→ **Instructions for the task**: Restate the following data in its entirety, word for word and without images.

→ **Dataset excerpt**:
•••

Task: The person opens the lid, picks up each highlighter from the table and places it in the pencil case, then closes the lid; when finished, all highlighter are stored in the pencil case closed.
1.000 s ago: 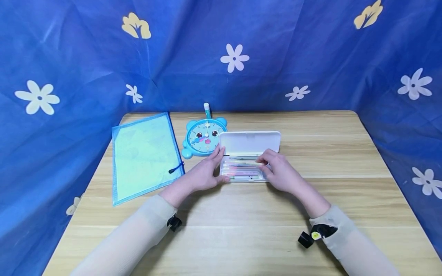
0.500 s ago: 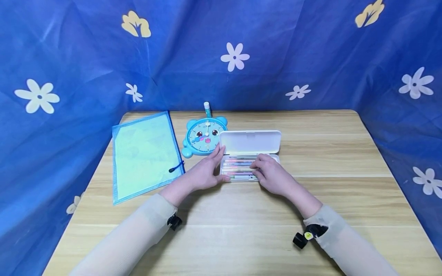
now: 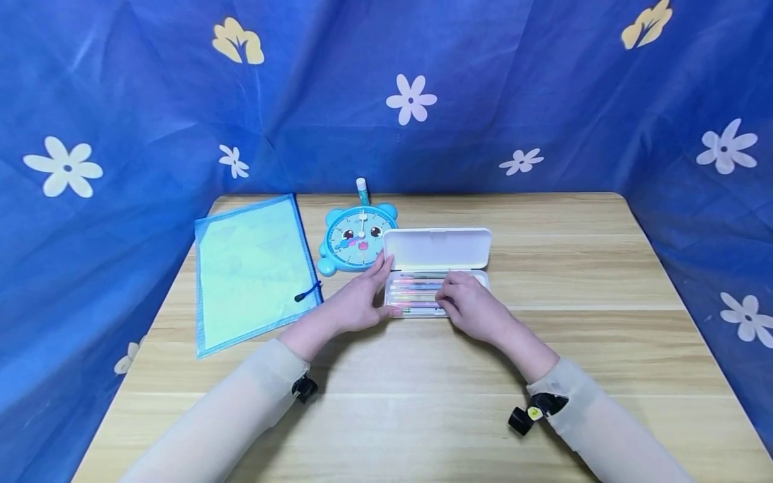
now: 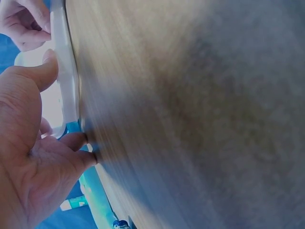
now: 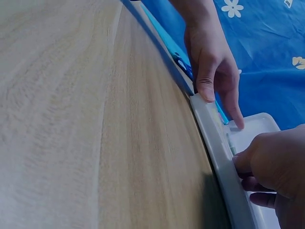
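Note:
A white pencil case (image 3: 437, 248) stands on the table with its lid raised. Several slim coloured pens (image 3: 414, 296) lie side by side in its tray. My left hand (image 3: 357, 303) holds the case's left end, thumb over the near rim and fingers by the lid. Over the tray's right half, my right hand (image 3: 474, 307) has its fingers bent together at the pen ends and seems to pinch a pen. In the right wrist view, the left thumb presses the rim of the case (image 5: 217, 143), while the right fingertips are partly hidden inside.
Behind my left hand lies a blue toy clock (image 3: 361, 238) with a face, and a glue stick (image 3: 362, 191) stands behind it. A light-green zip folder with blue edging (image 3: 256, 278) lies at left. A blue flowered cloth (image 3: 338, 121) hangs behind the wooden table (image 3: 386, 416).
My right hand has moved a little left and lower over the tray, and the pen it held raised is now down among the others. The left hand stays on the case.

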`<act>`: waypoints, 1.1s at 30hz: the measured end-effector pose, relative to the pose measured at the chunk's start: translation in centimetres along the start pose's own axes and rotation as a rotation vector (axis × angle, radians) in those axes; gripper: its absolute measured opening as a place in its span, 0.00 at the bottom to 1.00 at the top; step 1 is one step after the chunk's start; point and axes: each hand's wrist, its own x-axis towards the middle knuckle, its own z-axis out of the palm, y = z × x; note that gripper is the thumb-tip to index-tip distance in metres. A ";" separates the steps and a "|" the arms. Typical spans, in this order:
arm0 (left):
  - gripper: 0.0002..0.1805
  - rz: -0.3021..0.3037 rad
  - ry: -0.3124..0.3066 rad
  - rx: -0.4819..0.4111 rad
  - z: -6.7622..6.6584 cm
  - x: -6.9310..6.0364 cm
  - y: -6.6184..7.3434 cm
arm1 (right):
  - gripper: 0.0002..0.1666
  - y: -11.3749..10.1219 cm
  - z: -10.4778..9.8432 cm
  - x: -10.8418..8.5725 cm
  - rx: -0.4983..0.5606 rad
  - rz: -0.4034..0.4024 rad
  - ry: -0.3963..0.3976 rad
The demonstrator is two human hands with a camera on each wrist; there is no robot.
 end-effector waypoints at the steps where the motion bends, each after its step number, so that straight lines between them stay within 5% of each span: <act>1: 0.63 0.000 0.001 -0.002 0.0 0.0 0.0 | 0.03 -0.1 -0.1 0.0 -0.008 -0.001 -0.005; 14: 0.63 0.011 0.002 0.008 0.2 0.1 -0.3 | 0.06 0.2 -0.6 -0.2 0.021 0.010 -0.018; 33: 0.63 0.009 0.001 0.002 0.0 0.1 -0.2 | 0.17 2.6 -6.8 -0.7 0.209 0.126 0.249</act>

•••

→ **Solution**:
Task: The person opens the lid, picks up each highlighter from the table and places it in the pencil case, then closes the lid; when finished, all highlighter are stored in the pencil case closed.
1.000 s ago: 
0.500 s ago: 
now: 
now: 
now: 
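Note:
A white pencil case (image 3: 437, 248) stands on the table with its lid raised. Several slim coloured pens (image 3: 414, 296) lie side by side in its tray. My left hand (image 3: 357, 303) holds the case's left end, thumb over the near rim and fingers by the lid. Over the tray's right half, my right hand (image 3: 474, 307) has its fingers bent together at the pen ends and seems to pinch a pen. In the right wrist view, the left thumb presses the rim of the case (image 5: 217, 143), while the right fingertips are partly hidden inside.
Behind my left hand lies a blue toy clock (image 3: 361, 238) with a face, and a glue stick (image 3: 362, 191) stands behind it. A light-green zip folder with blue edging (image 3: 256, 278) lies at left. A blue flowered cloth (image 3: 338, 121) hangs behind the wooden table (image 3: 386, 416).
My right hand has moved a little left and lower over the tray, and the pen it held raised is now down among the others. The left hand stays on the case.
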
`<act>`: waypoints, 1.1s at 30hz: the measured end-effector pose, relative to the pose measured at the chunk's start: translation in centimetres along the start pose's own axes and rotation as a rotation vector (axis × angle, radians) in those axes; gripper: its absolute measured opening as a place in its span, 0.00 at the bottom to 1.00 at the top; step 1 is one step after the chunk's start; point and axes: each hand's wrist, its own x-axis towards the middle knuckle, its own z-axis out of the palm, y = z × x; note that gripper is the thumb-tip to index-tip distance in metres. A ";" separates the steps and a "|" the arms. Typical spans, in this order:
arm0 (left):
  - gripper: 0.0002..0.1805
  - rz: -0.3021..0.3037 rad
  - ry: -0.3124..0.3066 rad
  - rx: -0.4819..0.4111 rad
  - z: -6.7622..6.6584 cm
  - x: -6.9310..6.0364 cm
  - y: -6.6184..7.3434 cm
arm1 (right):
  - gripper: 0.0002..0.1666
  - y: -11.3749..10.1219 cm
  - z: -10.4778..9.8432 cm
  - x: -10.8418..8.5725 cm
  - rx: -0.4983..0.5606 rad
  - rz: -0.4034..0.4024 rad
  - ry: -0.3963..0.3976 rad
The demonstrator is two human hands with a camera on each wrist; there is no robot.
 end-effector waypoints at the steps where the motion bends, each after its step number, so that straight lines between them stay within 5% of each span: <act>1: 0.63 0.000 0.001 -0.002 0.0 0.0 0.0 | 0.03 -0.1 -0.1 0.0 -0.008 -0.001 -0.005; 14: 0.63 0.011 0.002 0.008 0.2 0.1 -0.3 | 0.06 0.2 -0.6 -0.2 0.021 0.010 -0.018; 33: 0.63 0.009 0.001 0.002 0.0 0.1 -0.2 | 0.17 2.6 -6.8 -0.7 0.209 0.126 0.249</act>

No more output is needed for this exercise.